DIFFERENZIATA TROPPO ALTA. INTIMATO LO STOP.

Il sistema di gestione autonoma di raccolta e riciclaggio rifiuti, attuato in uno stabilimento balneare di Castel Volturno ha fatto parlare molto. Ad occuparsene è stato il Corriere della Sera, L’Italia in diretta su Rai 1 ecc.

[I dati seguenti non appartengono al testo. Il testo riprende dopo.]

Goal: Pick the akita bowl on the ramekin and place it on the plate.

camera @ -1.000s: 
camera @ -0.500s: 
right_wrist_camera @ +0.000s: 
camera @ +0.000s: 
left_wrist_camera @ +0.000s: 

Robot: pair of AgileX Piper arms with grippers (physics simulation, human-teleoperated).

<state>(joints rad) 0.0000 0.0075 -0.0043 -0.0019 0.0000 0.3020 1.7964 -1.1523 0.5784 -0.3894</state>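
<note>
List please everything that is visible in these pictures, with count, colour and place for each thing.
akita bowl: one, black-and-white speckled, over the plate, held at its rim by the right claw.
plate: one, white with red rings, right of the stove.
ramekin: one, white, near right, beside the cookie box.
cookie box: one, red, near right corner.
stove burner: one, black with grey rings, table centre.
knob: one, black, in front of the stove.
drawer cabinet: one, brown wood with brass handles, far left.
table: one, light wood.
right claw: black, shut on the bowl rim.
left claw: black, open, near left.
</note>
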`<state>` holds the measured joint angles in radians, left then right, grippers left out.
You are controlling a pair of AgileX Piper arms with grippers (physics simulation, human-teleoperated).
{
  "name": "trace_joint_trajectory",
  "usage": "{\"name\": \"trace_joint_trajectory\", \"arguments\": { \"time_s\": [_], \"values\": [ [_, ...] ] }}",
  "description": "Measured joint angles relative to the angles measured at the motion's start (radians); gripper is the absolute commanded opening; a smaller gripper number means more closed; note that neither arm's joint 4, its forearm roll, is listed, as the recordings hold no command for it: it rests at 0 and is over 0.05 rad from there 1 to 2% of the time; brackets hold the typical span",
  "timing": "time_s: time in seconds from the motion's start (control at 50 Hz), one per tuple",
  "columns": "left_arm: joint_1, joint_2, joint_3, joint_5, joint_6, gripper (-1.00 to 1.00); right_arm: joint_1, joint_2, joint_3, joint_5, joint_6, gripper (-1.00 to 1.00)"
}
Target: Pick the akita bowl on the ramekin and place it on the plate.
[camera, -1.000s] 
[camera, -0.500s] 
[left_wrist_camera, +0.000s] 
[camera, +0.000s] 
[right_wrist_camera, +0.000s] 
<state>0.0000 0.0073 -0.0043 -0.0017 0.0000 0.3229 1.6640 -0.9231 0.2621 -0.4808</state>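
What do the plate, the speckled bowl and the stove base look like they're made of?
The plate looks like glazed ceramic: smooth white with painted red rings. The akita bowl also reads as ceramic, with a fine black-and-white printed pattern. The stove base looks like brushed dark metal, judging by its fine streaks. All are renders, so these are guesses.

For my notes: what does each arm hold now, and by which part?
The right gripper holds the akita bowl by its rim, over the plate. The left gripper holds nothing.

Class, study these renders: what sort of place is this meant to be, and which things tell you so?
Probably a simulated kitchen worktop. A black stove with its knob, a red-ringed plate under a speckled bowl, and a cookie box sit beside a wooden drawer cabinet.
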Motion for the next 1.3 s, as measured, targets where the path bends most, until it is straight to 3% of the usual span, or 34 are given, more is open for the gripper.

Grazie a questo sistema integrato di raccolta, riciclaggio e smaltimento, il Lido delle Sirene è riuscito a riciclare il 98% dei propri rifiuti. L’azienda S.R.I. con sede e impianti a Gricignano, a sua volta ha coperto le spese e ha realizzato utili, riciclando la carta per le cartiere, il vetro per le vetrerie, i materiali ferrosi per una industria di Brescia, la plastica per una industria napoletana che produce oggetti e pile.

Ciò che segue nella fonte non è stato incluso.